To prevent all router subscriptions from falling out of sync during their nightly validation, we want to redeploy base config on all routers. For this, we use a special task redeploy_base_config. The input form of this task allows the operator to select multiple routers for which the redeploy_base_config workflow should run.

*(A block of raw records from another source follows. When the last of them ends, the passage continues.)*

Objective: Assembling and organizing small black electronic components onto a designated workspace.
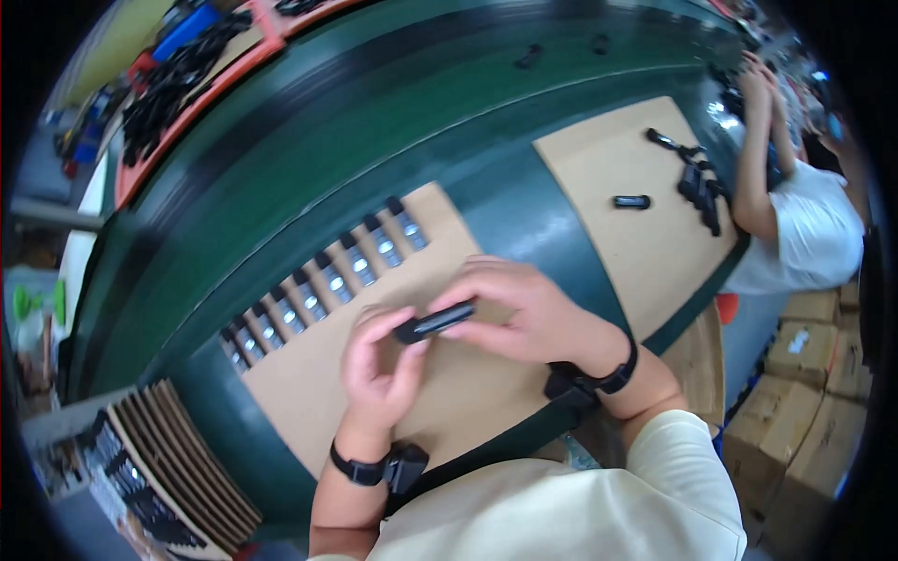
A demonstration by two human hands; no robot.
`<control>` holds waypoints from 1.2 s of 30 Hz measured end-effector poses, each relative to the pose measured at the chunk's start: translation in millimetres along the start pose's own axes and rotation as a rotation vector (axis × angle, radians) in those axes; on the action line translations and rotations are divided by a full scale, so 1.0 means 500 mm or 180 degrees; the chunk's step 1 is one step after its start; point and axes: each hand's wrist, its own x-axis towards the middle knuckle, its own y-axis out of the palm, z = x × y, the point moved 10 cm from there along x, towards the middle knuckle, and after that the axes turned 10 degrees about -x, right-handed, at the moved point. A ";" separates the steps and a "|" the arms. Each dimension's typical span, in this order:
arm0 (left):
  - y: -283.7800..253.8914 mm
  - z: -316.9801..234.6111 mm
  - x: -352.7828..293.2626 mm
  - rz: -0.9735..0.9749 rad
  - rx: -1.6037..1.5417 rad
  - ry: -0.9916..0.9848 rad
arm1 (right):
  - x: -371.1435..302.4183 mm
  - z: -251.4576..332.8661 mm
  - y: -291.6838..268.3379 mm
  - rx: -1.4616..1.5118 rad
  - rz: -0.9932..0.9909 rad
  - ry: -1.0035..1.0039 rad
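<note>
Since both ends presumably need support, the left hand (376,360) and right hand (524,313) pinch the black tube (443,321) between thumb and fingers, over the board (458,393), near the row of tubes (331,272).

On my feed I count: black-and-grey pieces (334,280), left of centre, nine; handheld black piece (440,321), centre, one; wristbands (357,469), two.
</note>
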 end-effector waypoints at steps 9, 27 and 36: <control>-0.001 -0.002 0.002 -0.0027 -0.0136 0.0011 | -0.004 -0.002 0.003 -0.0191 -0.0084 -0.0262; 0.004 -0.008 0.011 0.0201 0.0123 0.0136 | -0.010 0.017 0.008 -0.0640 -0.0224 -0.0645; 0.005 -0.015 0.014 0.0187 0.0145 0.0182 | -0.009 0.018 0.007 -0.0653 -0.0239 -0.0671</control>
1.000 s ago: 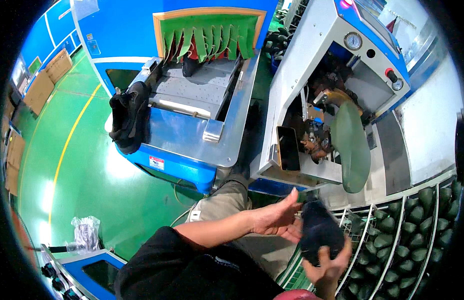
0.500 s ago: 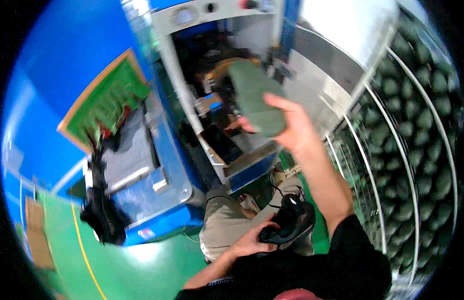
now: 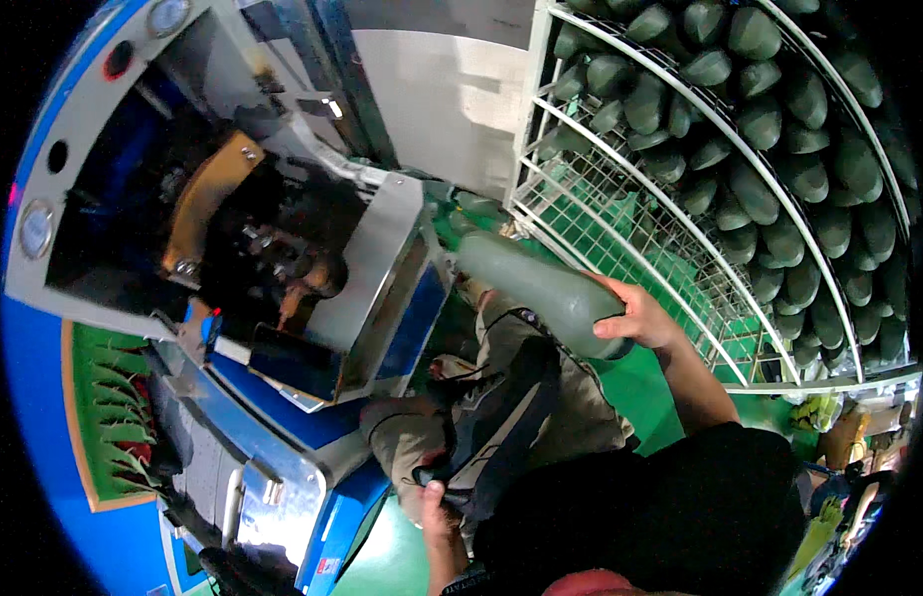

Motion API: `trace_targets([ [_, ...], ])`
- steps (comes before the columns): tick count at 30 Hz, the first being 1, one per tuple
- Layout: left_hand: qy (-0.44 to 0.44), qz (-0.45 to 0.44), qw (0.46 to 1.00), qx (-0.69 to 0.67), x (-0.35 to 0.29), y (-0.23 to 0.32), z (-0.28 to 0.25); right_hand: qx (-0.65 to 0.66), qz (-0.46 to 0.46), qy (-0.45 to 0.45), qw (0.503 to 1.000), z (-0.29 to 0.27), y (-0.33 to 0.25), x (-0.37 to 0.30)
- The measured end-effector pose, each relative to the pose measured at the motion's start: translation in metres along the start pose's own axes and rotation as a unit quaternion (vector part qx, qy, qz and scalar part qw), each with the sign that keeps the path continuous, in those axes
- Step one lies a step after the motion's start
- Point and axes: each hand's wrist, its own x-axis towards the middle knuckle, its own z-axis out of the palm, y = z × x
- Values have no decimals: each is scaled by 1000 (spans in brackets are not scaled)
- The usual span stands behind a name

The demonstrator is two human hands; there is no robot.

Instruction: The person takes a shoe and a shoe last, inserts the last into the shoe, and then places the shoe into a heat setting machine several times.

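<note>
My right hand (image 3: 640, 320) grips one end of a smooth green shoe last (image 3: 526, 278). The last lies level above my right knee, between the machine and the wire rack, its other end pointing toward the machine. Low over my lap, my left hand (image 3: 438, 512) is closed on the near end of a dark shoe upper (image 3: 506, 412) with paler trim. That upper stretches across my thighs, and its far part blends into the dark cloth around it. Last and upper are apart.
Ahead on the left stands a grey machine (image 3: 407, 214) with gauges and a curved brown pad (image 3: 208, 204). A blue-sided metal table (image 3: 288, 497) is at lower left, beside an orange-framed green board (image 3: 79, 427). On the right, a white wire rack (image 3: 630, 233) holds many dark green lasts (image 3: 760, 124).
The view has turned to the right. My right hand has carried the last away from the machine's front to beside the rack. The upper now lies stretched over my lap, still in my left hand.
</note>
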Motion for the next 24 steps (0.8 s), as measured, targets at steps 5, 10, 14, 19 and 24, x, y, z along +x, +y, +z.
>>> trace_targets([
  [5, 57, 4, 996, 62, 20, 13, 18, -200, 17, 250, 947, -63, 86, 46],
  [10, 74, -9, 997, 10, 37, 18, 27, -309, 127, 451, 828, -128, 134, 174],
  [14, 111, 8, 993, 30, 38, 20, 26, -399, 142, 515, 745, -219, 168, 264],
  [19, 115, -109, 985, 68, 36, 17, -19, -230, 151, 508, 816, -248, 131, 310],
  [24, 54, -73, 991, 98, 24, 11, -35, -207, 211, 424, 856, -275, 130, 335],
])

@shared_task(ignore_result=False)
def bulk_wf_task(
    wf_payloads: list[dict],
    callback_route: str,
    success_key: str,
    failure_key: str,
) -> None:
    """Kicks off one Celery task per workflow, then runs the final callback."""
    identifiers = {wf_payload["identifier"] for wf_payload in wf_payloads}

    header = [process_one_wf.s(p) for p in wf_payloads]

    chord(header)(
        finalize_bulk_wf.s(
            callback_route,
            list(identifiers),
            success_key,
            failure_key
        )
    )

The code snippet shows how we submit a task of multiple instances of the same workflow that gets submitted to Celery. This causes the workflows to be structured like a parent with multiple child workflows. The parent workflow is responsible for submitting multiple child workflows, one for each router that is redeployed. Upon completion of all child workflows, Celery will call back to the parent to signal that the processes have completed. The parent will then validate whether all child processes have completed successfully. If this is not the case, the parent workflow will fail.

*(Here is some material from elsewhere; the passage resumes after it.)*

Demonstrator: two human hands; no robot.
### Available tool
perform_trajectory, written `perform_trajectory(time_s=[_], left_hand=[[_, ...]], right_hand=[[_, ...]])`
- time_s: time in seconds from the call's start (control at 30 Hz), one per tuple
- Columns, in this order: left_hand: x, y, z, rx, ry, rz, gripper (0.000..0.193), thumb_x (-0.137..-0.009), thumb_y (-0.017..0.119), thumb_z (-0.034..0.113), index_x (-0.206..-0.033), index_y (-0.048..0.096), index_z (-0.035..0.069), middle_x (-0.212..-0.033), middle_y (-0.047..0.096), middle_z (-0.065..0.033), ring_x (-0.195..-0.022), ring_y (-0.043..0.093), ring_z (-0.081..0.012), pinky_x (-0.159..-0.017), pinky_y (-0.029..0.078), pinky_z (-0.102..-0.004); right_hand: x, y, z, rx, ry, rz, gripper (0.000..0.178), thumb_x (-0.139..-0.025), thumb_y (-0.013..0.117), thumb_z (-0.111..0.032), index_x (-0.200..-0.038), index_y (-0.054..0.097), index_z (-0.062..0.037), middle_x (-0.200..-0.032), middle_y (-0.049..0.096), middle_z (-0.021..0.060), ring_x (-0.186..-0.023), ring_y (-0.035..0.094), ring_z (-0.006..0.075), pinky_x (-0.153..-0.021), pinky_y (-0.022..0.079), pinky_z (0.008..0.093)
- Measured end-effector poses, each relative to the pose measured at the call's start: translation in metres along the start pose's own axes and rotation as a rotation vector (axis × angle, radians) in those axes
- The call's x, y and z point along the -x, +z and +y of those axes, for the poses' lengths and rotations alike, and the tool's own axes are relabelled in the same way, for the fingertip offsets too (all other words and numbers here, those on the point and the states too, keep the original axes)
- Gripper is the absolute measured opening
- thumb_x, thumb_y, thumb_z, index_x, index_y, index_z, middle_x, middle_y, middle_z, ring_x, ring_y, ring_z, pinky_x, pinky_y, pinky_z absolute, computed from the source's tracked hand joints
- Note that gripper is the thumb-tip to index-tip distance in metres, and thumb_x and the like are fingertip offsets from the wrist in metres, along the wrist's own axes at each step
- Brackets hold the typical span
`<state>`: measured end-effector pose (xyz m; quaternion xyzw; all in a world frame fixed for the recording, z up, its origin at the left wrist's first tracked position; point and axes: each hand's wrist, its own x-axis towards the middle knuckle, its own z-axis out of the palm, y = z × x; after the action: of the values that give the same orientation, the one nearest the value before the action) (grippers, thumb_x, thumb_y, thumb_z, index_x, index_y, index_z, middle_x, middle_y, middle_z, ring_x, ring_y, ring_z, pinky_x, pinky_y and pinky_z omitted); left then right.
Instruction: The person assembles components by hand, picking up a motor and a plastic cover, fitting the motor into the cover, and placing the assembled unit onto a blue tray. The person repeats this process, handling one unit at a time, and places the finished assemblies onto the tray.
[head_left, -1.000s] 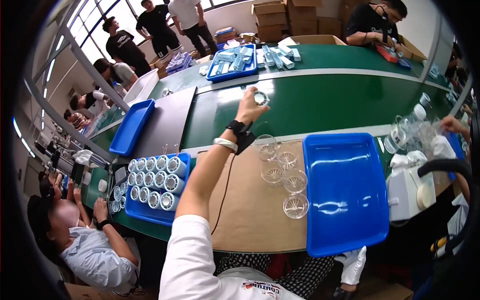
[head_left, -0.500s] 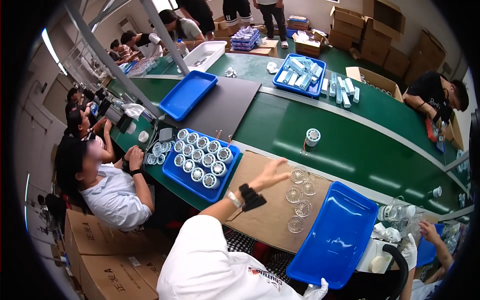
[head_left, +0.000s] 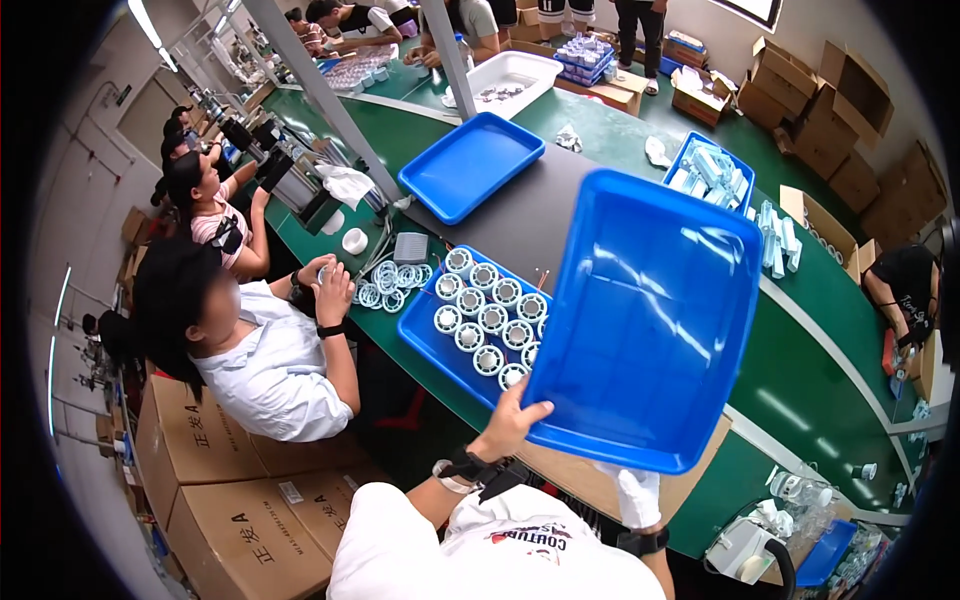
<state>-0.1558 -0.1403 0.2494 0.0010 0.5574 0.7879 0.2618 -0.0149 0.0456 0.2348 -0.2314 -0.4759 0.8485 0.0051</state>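
Overhead, green conveyor bench [head_left: 800, 370] in busy workshop, cardboard boxes along walls, empty blue tray [head_left: 650, 320] raised tilted above bench, left hand [head_left: 510, 420] gripping its near-left edge, gloved right hand [head_left: 637, 492] clasping its near rim.

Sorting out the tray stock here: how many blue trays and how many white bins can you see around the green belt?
Blue trays: 5 — lifted empty tray, parts tray, empty tray, far tray, lower-right tray.
White bins: 1.
Total: 6
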Motion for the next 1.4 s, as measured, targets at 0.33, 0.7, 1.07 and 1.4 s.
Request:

In the parent workflow, we have the following callback step defined, with an action and an evaluation sub-step.

@step("Start worker to redeploy base config on selected routers")
def start_redeploy_workflows(tt_number: TTNumber, selected_routers: list[UUID], callback_route: str) -> State:
    """Start the massive ``redeploy_base_config_task`` with the selected routers."""
    wf_payloads = []
    for subscription_id in selected_routers:
        wf_payload = BulkWfPayload(
            workflow_key="redeploy_base_config",
            user_inputs=[
                {"subscription_id": str(subscription_id)},
                {"tt_number": tt_number, "is_massive_redeploy": True},
            ],
            callback_route=callback_route,
        )
        wf_payloads.append(wf_payload.model_dump())

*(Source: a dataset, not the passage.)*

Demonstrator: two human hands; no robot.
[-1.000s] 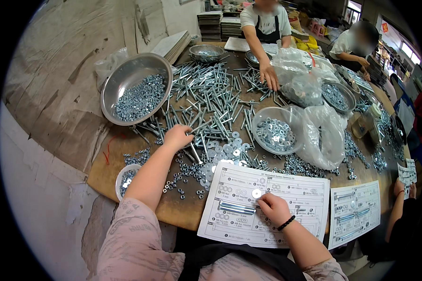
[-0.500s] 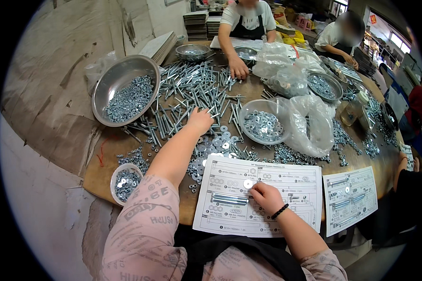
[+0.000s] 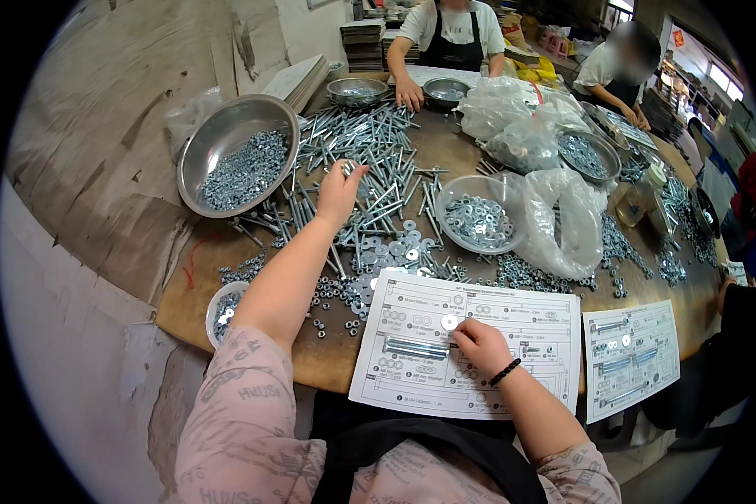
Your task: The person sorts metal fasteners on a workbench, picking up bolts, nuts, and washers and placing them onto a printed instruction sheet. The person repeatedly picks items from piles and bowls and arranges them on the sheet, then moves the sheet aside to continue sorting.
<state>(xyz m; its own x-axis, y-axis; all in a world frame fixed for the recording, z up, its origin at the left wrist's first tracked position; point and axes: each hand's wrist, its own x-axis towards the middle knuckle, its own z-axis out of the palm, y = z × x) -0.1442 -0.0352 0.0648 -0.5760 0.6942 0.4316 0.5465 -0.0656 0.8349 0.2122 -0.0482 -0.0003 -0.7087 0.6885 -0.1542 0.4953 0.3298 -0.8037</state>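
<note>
My left hand [image 3: 339, 191] reaches over the heap of long silver bolts [image 3: 386, 160]. Its fingers are closed round the shiny ends of bolts; how many, I cannot make out. On the printed parts sheet [image 3: 395, 399] rests my right hand [image 3: 483, 346], its fingers pressed together. Whatever they may pinch is hidden. Just beyond those fingertips a large flat washer [image 3: 449, 322] lies on the sheet. Several long bolts [image 3: 416, 348] lie side by side on the paper, left of the right hand. Loose washers [image 3: 386, 252] spread between the heap and the sheet.
A tilted steel bowl [image 3: 235, 185] of nuts stands left; a clear tub [image 3: 477, 223] of washers sits right of the heap. Plastic bags [image 3: 563, 231] lie beyond it. Another sheet [image 3: 630, 361] with hardware lies right. A co-worker's hand [image 3: 408, 92] is at the heap's far edge.
My left hand has moved farther into the bolt heap, its fingers now closed on bolts. The right hand stays on the sheet. The co-worker's hand has drawn back toward the far side.
</note>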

    bulk_wf_task.apply_async(args=(wf_payloads, callback_route, _SUCCESS_KEY, _FAILURE_KEY), countdown=5)
    return {_FAILURE_KEY: {}, _SUCCESS_KEY: {}}


@step("Evaluate provisioning proxy result")
def evaluate_results(callback_result: dict) -> State:
    """Evaluate the result of the provisioning proxy callback."""
    failed_wfs = callback_result.pop(_FAILURE_KEY, {})
    successful_wfs = callback_result.pop(_SUCCESS_KEY, {})
    return {"callback_result": callback_result, _FAILURE_KEY: failed_wfs, _SUCCESS_KEY: successful_wfs}

Then in the StepList of the workflow:

callback_step(
    name="Start running redeploy workflows on selected routers",
    action_step=start_redeploy_workflows,
    validate_step=evaluate_results,
)

The parent workflow does not handle retrying child workflows. This is an exercise left to the operator.

sequenceDiagram
  actor P as Parent<br/>workflow
  participant B@{ "type" : "control" } as Celery
  participant C@{ "type" : "collections" } as Child<br/>workflows
  P->>B: Submit bulk workflow task
  par For each selected subscription
    B-)C: Start workflow
  end
  C->>B: Complete workflow
  alt At least one child workflow has failed
    B->>P: Fail the parent workflow
    Note right of C: If the child workflow has failed,<br/>the operator has to resolve<br/>this manually.
    alt
      C->>C: Retry workflow
    else
      C--xC: Abort workflow
    end
  else All child workflows have completed
    B->>P: Complete parent workflow
  end

Once all child workflows are in a state that is not failed, the evaluation step of the parent workflow will report a success. Note that we do not check if the state is success. This allows for the operator to make the call to abort the child workflow for whatever reason. If this happens, the operator is responsible for any potential manual cleanup, but the parent workflow can now finish successfully.